Below are entries; copy exactly the lines from the one with "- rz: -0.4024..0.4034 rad" through the one with "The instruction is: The", both included, and leave out the rest.

Source data:
━━━━━━━━━━
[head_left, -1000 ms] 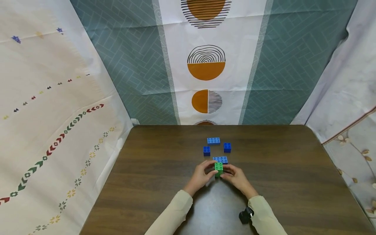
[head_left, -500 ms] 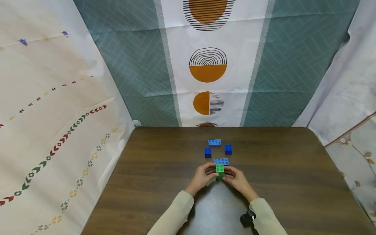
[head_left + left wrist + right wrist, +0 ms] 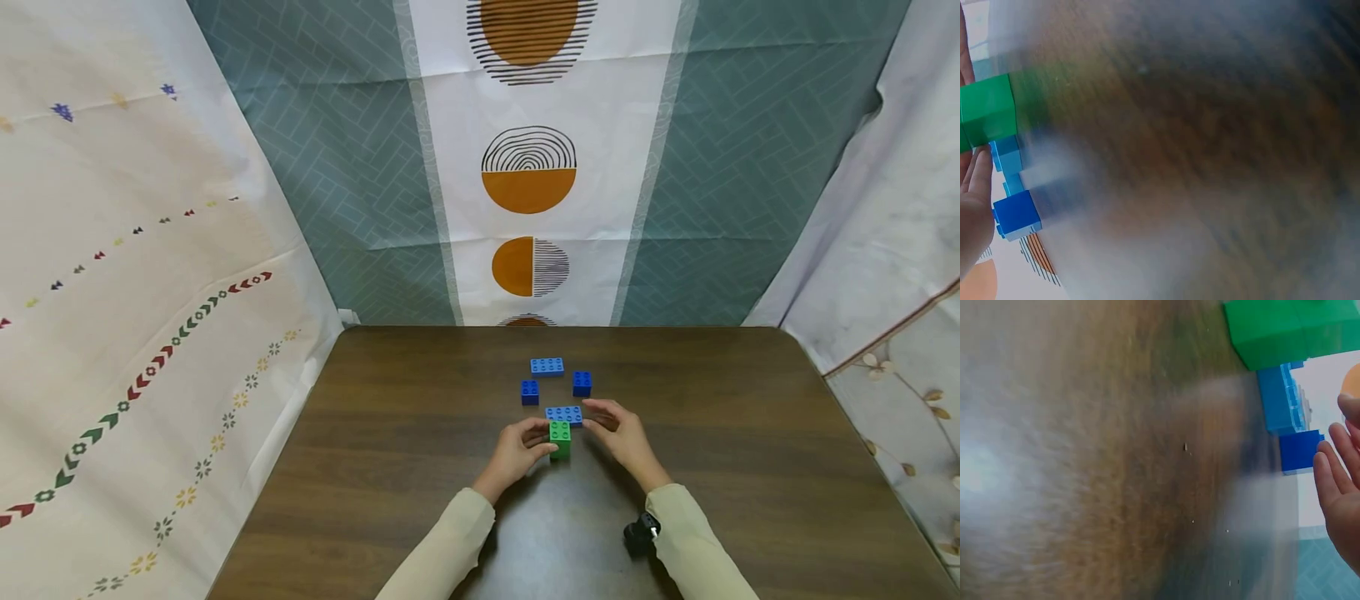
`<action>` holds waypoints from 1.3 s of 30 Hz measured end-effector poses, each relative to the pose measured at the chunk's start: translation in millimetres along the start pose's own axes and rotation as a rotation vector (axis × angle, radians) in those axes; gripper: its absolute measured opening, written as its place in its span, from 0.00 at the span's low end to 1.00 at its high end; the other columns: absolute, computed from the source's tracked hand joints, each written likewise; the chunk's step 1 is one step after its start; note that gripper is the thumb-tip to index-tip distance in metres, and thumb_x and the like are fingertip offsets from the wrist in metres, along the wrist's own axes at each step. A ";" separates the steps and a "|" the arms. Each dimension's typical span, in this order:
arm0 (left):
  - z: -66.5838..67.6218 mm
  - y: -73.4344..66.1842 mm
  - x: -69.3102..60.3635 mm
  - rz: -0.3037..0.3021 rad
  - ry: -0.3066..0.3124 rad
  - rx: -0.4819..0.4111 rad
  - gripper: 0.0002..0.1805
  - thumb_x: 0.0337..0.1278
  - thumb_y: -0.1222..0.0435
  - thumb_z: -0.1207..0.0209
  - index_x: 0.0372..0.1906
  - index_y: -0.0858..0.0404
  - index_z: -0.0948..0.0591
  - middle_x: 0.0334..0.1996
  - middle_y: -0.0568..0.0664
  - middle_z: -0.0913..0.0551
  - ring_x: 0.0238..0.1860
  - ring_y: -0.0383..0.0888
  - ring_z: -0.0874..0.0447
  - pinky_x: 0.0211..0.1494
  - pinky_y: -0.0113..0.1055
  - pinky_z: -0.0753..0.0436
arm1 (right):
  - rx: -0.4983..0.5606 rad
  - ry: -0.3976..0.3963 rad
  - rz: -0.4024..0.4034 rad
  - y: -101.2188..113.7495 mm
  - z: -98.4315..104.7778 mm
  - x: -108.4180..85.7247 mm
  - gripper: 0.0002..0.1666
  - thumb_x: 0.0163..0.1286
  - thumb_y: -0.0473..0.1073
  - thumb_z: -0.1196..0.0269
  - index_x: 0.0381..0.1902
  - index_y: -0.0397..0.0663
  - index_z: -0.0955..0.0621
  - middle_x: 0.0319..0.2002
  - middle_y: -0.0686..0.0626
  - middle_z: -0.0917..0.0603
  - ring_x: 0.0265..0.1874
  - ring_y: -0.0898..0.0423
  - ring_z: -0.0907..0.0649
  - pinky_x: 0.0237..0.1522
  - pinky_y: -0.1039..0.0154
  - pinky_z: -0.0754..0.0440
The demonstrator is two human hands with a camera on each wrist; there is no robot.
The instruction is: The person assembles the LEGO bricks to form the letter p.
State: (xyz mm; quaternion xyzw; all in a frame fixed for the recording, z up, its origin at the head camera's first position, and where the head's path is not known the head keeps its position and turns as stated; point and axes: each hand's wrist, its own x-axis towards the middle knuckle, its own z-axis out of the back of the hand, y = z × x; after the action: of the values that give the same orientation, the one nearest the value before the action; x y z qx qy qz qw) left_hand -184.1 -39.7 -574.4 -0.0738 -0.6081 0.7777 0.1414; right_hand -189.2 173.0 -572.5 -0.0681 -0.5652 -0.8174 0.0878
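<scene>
A green toy brick stack, showing a seam across it, stands upright on the table. My left hand holds it from the left, thumb near its front and fingers partly hidden behind. In the left wrist view the left hand lies against the green stack. Apart from the stack, my right hand reaches beside the right end of a light blue brick; its fingers are extended and hold nothing. The right wrist view has the right hand with spread fingers near the blue bricks.
Behind stand a dark blue brick, another dark blue brick and a long light blue brick. A patterned curtain hangs past the table's far edge. A small black device sits at the right wrist.
My right hand has let go of the green brick stack and moved right and slightly forward, toward the light blue brick. The left hand stays at the stack.
</scene>
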 end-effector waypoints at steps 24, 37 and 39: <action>4.7 -44.2 -15.6 -0.020 -0.028 0.022 0.18 0.51 0.79 0.35 0.49 0.75 0.21 0.44 0.64 0.17 0.48 0.57 0.17 0.50 0.36 0.16 | -0.120 0.190 -0.090 -15.6 -14.9 28.4 0.24 0.61 0.28 0.34 0.56 0.36 0.22 0.55 0.35 0.22 0.54 0.37 0.23 0.55 0.43 0.23; -0.1 -15.7 -5.5 0.022 -0.023 -0.005 0.18 0.52 0.76 0.35 0.50 0.73 0.20 0.46 0.63 0.17 0.50 0.55 0.18 0.52 0.36 0.17 | -0.114 0.154 -0.060 -12.2 -12.7 26.7 0.19 0.60 0.29 0.33 0.50 0.38 0.18 0.50 0.37 0.19 0.50 0.40 0.21 0.50 0.45 0.19; -1.6 -4.4 -1.8 0.023 -0.026 -0.005 0.18 0.52 0.75 0.34 0.51 0.71 0.20 0.46 0.61 0.17 0.50 0.53 0.17 0.52 0.35 0.17 | -0.098 0.150 -0.053 -11.8 -11.0 26.0 0.19 0.59 0.29 0.32 0.50 0.37 0.18 0.50 0.36 0.19 0.49 0.40 0.20 0.48 0.46 0.18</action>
State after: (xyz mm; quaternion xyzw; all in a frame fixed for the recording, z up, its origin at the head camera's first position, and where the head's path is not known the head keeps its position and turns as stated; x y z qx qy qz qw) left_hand -181.3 -37.8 -570.6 -0.0710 -0.6109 0.7786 0.1245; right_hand -217.2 165.0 -581.7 0.0040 -0.5181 -0.8489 0.1046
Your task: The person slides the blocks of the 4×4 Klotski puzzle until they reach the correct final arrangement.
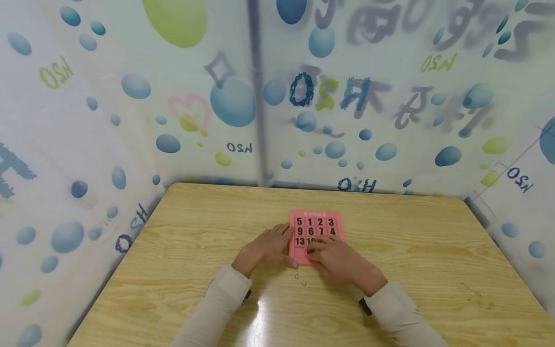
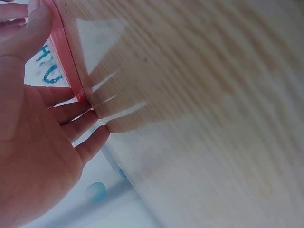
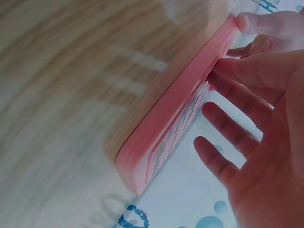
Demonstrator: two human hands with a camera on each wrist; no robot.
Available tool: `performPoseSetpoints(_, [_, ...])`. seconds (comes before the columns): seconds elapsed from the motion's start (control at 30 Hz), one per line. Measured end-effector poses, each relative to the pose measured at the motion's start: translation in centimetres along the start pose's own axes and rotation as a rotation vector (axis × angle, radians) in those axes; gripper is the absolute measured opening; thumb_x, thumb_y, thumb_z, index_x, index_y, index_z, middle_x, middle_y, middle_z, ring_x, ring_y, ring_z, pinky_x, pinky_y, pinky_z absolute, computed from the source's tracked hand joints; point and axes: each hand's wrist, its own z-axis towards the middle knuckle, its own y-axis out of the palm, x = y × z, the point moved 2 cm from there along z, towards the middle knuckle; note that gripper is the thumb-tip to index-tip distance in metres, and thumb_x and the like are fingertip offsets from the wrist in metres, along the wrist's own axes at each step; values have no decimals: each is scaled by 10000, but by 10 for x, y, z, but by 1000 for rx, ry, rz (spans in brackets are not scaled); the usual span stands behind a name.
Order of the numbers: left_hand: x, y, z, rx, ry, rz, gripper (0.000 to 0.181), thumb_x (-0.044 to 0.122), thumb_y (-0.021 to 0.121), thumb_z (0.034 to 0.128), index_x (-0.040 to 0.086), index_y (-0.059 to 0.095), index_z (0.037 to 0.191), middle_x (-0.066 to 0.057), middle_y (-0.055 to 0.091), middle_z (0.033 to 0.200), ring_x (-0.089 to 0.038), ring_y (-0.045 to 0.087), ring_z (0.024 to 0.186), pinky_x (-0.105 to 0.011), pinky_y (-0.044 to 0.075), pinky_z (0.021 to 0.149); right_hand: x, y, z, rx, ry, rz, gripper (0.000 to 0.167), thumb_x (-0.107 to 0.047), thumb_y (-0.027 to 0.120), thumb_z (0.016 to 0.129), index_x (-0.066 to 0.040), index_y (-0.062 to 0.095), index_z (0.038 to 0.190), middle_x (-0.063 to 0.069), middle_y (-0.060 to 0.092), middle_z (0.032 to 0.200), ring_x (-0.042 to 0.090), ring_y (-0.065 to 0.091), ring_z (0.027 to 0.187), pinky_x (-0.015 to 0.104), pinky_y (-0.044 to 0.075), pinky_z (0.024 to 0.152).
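Observation:
A pink sliding number puzzle [image 1: 315, 214] lies flat on the wooden table, its black-numbered tiles facing up. My left hand [image 1: 270, 246] holds it at the left side, with the thumb by the lower left corner; the left wrist view shows the fingertips [image 2: 83, 105] along the pink frame [image 2: 66, 52]. Over the lower right tiles is my right hand [image 1: 337, 259], its thumb and index fingertip touching the tile face while the other fingers [image 3: 230, 128] stay extended above. A bare pink slot [image 1: 299, 254] shows at the lower left of the puzzle. Several tiles are hidden under the right hand.
The wooden table [image 1: 208, 212] extends around the puzzle, with small ring-like marks [image 1: 303, 283] in front of it. Pale walls [image 1: 195, 159] with blue and green drop patterns enclose the table's back and sides.

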Motion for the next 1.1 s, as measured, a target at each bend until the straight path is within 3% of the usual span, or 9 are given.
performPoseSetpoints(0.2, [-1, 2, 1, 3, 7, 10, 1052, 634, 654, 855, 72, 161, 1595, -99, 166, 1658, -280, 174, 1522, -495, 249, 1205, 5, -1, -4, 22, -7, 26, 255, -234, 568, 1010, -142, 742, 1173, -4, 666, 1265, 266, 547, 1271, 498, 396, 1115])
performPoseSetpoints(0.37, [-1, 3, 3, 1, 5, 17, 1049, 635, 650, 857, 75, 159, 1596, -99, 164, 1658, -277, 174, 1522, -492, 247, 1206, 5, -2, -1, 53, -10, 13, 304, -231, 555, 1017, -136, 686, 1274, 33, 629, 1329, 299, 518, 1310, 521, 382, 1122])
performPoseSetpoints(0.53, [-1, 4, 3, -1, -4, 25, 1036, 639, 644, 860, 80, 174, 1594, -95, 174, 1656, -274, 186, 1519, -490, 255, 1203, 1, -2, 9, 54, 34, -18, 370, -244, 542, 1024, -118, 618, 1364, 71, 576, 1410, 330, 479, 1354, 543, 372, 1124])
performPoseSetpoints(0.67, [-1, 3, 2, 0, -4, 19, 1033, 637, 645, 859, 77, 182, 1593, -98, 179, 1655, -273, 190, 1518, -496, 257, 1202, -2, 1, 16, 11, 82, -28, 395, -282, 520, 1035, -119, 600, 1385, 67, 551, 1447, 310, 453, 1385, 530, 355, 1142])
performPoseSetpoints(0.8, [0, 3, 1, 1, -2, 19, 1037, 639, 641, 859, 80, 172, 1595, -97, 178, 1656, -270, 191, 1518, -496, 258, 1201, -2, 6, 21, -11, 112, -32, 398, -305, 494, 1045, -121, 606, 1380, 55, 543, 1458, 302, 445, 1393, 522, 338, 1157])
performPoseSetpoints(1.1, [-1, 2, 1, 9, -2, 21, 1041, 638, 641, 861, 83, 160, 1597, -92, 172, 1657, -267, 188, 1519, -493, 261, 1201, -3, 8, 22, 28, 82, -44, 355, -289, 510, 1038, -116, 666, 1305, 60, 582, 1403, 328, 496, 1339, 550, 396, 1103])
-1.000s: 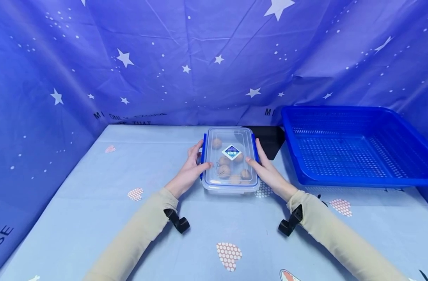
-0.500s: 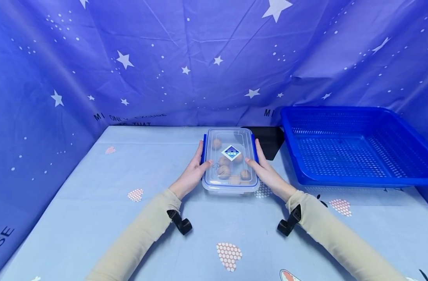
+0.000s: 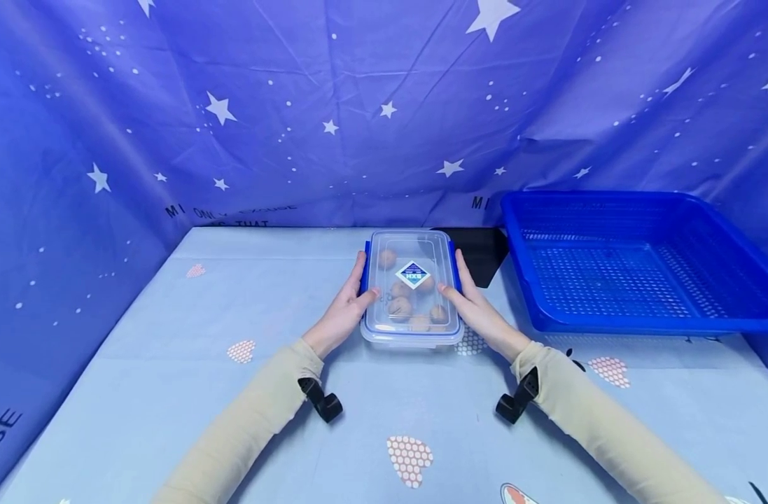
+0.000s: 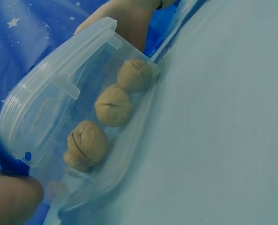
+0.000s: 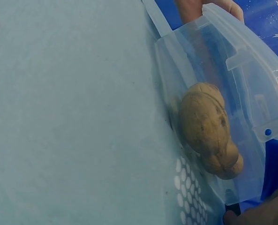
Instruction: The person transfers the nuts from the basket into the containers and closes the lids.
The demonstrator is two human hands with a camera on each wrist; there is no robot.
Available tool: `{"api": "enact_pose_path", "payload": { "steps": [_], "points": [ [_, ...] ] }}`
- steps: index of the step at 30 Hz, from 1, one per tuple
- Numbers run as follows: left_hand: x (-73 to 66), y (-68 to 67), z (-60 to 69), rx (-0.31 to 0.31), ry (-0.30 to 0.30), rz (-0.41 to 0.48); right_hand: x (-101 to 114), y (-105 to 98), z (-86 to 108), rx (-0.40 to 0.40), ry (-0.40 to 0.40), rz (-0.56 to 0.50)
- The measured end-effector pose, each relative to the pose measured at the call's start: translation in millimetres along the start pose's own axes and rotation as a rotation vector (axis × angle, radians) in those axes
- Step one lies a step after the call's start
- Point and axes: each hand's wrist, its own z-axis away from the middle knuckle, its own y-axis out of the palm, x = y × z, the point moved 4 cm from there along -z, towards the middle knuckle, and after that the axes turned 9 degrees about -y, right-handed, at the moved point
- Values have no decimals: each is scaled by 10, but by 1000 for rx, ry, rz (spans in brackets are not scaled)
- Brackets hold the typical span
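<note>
A clear plastic food container [image 3: 384,339] sits on the cloth at mid-table, its lid [image 3: 415,245] on top with a blue rim line and a diamond label [image 3: 413,275]. Several walnuts [image 4: 113,105] lie inside and show through the walls; more walnuts [image 5: 204,124] appear in the right wrist view. My left hand [image 3: 341,308] grips the container's left side, thumb over the lid and fingers along the blue side latch [image 3: 365,273]. On the opposite side, my right hand [image 3: 484,315] holds it likewise, beside the right latch [image 3: 454,266]. The fingers' undersides are hidden.
A blue perforated plastic basket [image 3: 610,325] stands at the back right. Behind the container lies a flat black object [image 3: 478,241], partly covered. The table cloth [image 3: 283,420] is pale blue with heart prints, and a starry blue curtain [image 3: 333,161] hangs behind.
The left hand's fingers have straightened along the container's left side, and the lower part of the left latch no longer sticks out. The container and right hand stay nearly in place.
</note>
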Motion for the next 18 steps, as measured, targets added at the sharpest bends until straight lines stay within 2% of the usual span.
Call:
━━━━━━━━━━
__RESULT OF THE EXERCISE__.
  - rz: -0.4024..0.4034 rad
  - y: -101.2188..113.7495 mm
  - z: -98.4315..104.7778 mm
  - x: -108.4180..85.7247 mm
  - gripper: 0.0002..0.1666
  - thumb_x: 0.0163..0.1286
  - thumb_y: -0.0473..0.1073
  - thumb_z: -0.1196..0.0269
  - index_x: 0.0381..0.1902
  - index_y: -0.0397..0.0663
  - index_z: -0.0955..0.0621
  - middle_x: 0.0319..0.2002
  - middle_y: -0.0686..0.0626
  - middle_z: -0.0917..0.0603
  - ring_x: 0.0265..0.1874
  - ring_y: -0.0898..0.0423
  - ring_z: -0.0907..0.0649
  - pinky_x: 0.0237..0.1522
  - pinky_y: -0.1039..0.0154
  - pinky_z: -0.0754..0.0440
The demonstrator is two human hands with a camera on each wrist; there is no robot.
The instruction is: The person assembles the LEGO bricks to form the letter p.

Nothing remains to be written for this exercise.